• Task details: Copy out, from the data below, each line in which the word "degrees" occurs.

• Records shown:
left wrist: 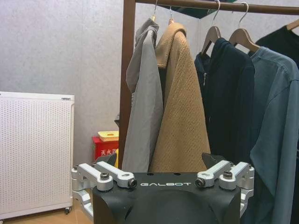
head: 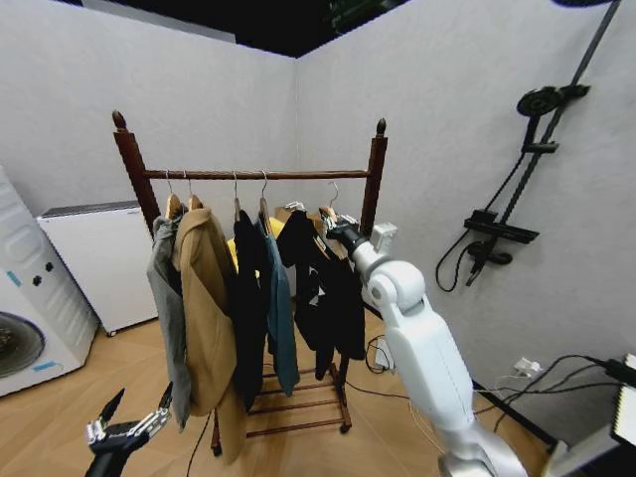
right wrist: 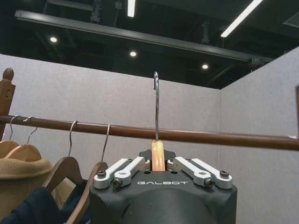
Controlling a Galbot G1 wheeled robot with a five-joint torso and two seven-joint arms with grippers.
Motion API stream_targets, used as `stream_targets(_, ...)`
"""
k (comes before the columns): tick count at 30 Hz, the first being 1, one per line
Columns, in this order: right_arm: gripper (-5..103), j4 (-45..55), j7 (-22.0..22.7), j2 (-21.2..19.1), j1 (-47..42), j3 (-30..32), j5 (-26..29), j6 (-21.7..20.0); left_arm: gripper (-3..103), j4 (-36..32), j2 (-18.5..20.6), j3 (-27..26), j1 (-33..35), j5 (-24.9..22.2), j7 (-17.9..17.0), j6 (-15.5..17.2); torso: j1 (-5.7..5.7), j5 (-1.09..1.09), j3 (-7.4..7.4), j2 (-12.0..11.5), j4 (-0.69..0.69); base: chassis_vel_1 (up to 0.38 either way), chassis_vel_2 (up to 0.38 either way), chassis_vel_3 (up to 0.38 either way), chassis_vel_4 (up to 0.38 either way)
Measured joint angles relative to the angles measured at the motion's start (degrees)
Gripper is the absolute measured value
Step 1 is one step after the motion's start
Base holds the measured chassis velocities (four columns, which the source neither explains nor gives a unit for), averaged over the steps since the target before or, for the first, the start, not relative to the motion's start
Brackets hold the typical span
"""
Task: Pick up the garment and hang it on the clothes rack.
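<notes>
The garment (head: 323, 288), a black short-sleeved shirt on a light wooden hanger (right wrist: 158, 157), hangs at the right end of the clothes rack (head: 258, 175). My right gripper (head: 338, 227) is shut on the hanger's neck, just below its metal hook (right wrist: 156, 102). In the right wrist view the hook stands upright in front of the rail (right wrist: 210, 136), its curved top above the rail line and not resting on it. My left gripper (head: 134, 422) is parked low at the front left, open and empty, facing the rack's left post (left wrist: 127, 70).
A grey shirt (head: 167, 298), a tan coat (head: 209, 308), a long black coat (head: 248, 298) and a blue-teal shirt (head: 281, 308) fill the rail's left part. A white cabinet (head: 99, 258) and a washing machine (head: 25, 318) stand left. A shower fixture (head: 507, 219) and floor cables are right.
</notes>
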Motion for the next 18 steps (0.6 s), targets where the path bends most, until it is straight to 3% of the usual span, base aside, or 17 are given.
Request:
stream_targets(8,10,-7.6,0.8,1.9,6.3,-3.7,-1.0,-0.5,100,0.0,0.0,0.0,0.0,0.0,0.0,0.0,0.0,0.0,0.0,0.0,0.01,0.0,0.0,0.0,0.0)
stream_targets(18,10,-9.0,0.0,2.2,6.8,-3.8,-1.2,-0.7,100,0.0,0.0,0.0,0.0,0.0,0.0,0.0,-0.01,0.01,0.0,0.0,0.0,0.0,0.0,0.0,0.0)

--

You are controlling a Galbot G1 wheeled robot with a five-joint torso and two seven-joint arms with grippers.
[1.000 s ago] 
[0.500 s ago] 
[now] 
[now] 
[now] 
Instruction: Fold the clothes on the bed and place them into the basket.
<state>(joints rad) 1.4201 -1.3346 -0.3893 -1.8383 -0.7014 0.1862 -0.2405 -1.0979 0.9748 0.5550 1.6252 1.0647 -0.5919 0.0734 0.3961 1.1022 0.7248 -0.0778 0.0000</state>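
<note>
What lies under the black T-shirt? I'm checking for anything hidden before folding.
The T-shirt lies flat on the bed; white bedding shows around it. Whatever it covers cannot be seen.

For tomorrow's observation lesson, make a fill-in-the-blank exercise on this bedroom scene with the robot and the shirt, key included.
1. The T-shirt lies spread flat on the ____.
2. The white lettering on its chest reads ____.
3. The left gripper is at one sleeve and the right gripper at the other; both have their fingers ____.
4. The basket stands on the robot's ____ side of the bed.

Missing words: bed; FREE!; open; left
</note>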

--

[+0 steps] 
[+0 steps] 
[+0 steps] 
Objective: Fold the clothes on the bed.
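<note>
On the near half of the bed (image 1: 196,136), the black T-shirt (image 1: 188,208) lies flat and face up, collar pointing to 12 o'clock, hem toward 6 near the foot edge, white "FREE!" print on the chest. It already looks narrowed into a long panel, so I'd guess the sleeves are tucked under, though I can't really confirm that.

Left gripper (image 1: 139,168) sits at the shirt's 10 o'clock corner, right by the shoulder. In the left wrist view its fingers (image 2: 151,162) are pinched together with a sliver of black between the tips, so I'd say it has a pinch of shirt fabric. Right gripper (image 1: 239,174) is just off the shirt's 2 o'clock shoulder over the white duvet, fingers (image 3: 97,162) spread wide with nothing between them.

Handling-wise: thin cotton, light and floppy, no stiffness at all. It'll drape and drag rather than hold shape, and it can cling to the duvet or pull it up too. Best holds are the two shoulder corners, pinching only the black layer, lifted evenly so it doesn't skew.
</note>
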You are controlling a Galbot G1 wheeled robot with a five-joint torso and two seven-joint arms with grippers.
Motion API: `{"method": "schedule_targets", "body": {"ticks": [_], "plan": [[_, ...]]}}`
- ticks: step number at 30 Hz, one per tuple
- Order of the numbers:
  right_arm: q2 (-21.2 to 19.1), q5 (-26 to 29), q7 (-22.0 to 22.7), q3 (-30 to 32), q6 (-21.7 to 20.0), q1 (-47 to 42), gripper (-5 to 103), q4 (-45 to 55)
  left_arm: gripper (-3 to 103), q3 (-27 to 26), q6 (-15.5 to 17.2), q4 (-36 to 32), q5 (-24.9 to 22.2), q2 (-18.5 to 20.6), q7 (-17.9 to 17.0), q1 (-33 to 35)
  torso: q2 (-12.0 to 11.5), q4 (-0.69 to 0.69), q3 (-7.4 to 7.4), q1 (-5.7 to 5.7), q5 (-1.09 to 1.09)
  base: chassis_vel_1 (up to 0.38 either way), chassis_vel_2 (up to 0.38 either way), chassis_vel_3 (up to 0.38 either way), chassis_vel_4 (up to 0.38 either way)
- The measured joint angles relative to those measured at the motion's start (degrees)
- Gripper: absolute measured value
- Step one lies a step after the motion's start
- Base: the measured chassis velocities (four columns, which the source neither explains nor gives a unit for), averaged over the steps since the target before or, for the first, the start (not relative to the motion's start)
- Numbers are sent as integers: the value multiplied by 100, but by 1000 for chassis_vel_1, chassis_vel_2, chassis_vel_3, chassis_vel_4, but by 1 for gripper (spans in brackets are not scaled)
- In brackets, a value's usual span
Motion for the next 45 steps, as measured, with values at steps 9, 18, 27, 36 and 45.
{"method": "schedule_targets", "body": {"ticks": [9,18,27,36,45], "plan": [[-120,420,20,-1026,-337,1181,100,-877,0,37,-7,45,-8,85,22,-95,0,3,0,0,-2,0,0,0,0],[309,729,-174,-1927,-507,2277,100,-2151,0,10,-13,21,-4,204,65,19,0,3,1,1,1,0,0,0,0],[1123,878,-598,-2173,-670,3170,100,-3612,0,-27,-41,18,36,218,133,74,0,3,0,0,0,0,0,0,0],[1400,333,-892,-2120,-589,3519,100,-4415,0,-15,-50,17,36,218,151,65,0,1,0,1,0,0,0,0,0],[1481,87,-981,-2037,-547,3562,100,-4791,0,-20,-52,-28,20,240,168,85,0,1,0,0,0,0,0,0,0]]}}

• Exercise result:
Measured joint angles relative to the angles measured at the motion's start (degrees)
- The measured joint angles relative to those measured at the motion's start (degrees)

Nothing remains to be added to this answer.